I keep reading that you need to switch from DHCP to a STATIC IP address when you upgrade to 6.3a. Is this correct? If so, why? 

I upgraded to 6.3a using Instantcake + PtvnetHD + and slicer about a week ago and have been using DHCP with no problems.

I'm using the Linksys USB200M V2 with the driver copied over during the 6.3a install.

Thanks in advance,

Kevin


----------



## Yog-Sothoth (Jun 14, 2005)

Did you not provide a static IP at the end of the Slicer installation?

Using the 7.2.2 kernel re-enables the ability to use DHCP.


----------



## kevin80302 (Feb 11, 2006)

I entered the static IP address when prompted but when I "control C" the slicer install I reset the DHCP flag to on and STATIC to off. (this was a week ago so the details a fuzzy... I was confused and probably way over my head)




From what I read DHCP doesn't work with the 3.15 kernel and 6.3a.
I am trying to find out my kernel version but when I goto the INFO page a tivowebplus it says I am at Version 2.4.20. How does this translate to the TIVO kernel version? Did I get the 7.2.2 kernel somewhere during my install?


----------



## Yog-Sothoth (Jun 14, 2005)

Read the fourth comment here. Rbautch discusses the 7.2.2 kernel.

With the latest installation of 6.3a I did for a friend, I put the 7.2.2 kernel into /var/kernel before I ran the Slicer. The Slicer automatically installed the updated kernel along with 6.3a.

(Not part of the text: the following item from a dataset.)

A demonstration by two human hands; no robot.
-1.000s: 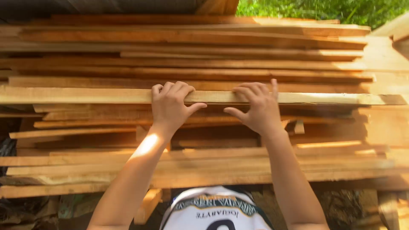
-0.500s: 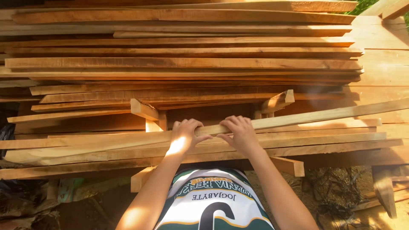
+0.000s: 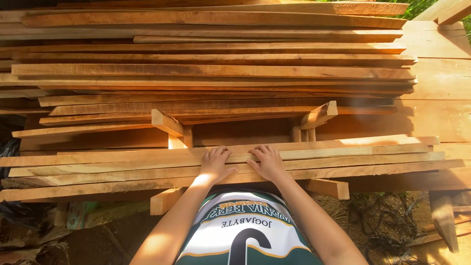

I wouldn't mind an updated version of the Slicer that doesn't have the static IP part at the end of the installation if an updated kernel is detected.


----------



## Scott D (Jun 17, 2001)

I kind of like the static addresses. That way I know where the TiVo I want to see is at. 101 is the master bedroom TiVo, 102 is the guest 1 bedroom and 103 is the guest 2 bedroom.


----------



## Finnstang (Sep 11, 2003)

Scott D said:


> I kind of like the static addresses. That way I know where the TiVo I want to see is at. 101 is the master bedroom TiVo, 102 is the guest 1 bedroom and 103 is the guest 2 bedroom.


+1 except my addresses are different.


----------



## Yog-Sothoth (Jun 14, 2005)

I use static DHCP, so I assign all of the IPs at the router by MAC address.


----------



## kevin80302 (Feb 11, 2006)

I understand that DHCP isn't supposed to work with the 3.15 kernel but I don't know that I ever copied-installed-whatever the 7.2.2 kernel and my DHCP still works. 

I guess somewhere in my install & upgrade process it sneaked in.


Kevin


----------